Within the framework of our Innovation Incubator, the idea arose to develop some tools to facilitate the post-processing of Event Storming sessions conducted in Miro. These tools should help extract information from event stormings for further analysis. In a previous blog post, we discussed how to extract data from Miro Boards. In this blog post, I will show you which text preparation steps are necessary to be able to analyse sticky notes from event stormings and how this analysis can be carried out with the help of the spaCy library.
Motivation
Possible questions that are worth exploring during the post-processing of Event Storming sessions include:
How many domain events/commands etc. were created?
How are they distributed across the timeline?
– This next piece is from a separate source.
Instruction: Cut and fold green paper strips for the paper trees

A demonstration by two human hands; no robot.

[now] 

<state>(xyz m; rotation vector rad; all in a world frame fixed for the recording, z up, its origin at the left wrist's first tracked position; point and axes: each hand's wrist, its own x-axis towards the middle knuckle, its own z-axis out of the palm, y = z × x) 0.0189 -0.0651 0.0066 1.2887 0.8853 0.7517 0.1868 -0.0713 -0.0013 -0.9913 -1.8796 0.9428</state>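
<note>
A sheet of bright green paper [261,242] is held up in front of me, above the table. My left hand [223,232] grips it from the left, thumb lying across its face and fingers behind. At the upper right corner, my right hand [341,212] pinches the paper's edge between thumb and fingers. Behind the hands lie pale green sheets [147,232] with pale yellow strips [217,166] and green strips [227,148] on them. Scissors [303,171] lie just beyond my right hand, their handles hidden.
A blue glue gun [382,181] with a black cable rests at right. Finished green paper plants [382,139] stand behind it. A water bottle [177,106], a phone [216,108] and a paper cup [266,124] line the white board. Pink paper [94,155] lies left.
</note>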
Are there domain events that occur several times?
What are the main subjects?
Who was the most active participant in a specific bounded context?
To address questions like these, it is essential that specific DDD concepts are represented correctly by the sticky notes. Event Storming uses a very specific colour-coded key. We represent domain events with orange sticky notes, while commands are written on blue ones. On the other hand, the verb form is crucial. Domain events are described by a verb in past tense (e.g., “placed order”) and commands, as they represent intention, in imperative (e.g., “send notification”). These conventions sound simple, but once participants are “in the flow”, they sometimes have a hard time sticking to them. Restricting ourselves to domain events for now, that means, that we have to ensure in post-processing
a) that all orange sticky notes contain a past-tense verb and
b) that stickies containing past-tense verbs are orange
Luckily, there are NLP libraries that make the analysis of verb morphology (= the study of the internal structure of verbs, e.g. past tense suffixes such as -ed) easy. In the next section, I will explain how this was done using spaCy.
Analysis of verb morphology using spaCy
The starting point was a pandas data frame with information about colour, creator and the content of the sticky note (see here for an explanation of how to retrieve data from Miro).
However, before most NLP tasks, it’s necessary to clean up the text data using text preprocessing techniques. For this purpose, we did case normalization and removed punctuation. (here, Python's re module, which provides regular expression matching operations comes in handy).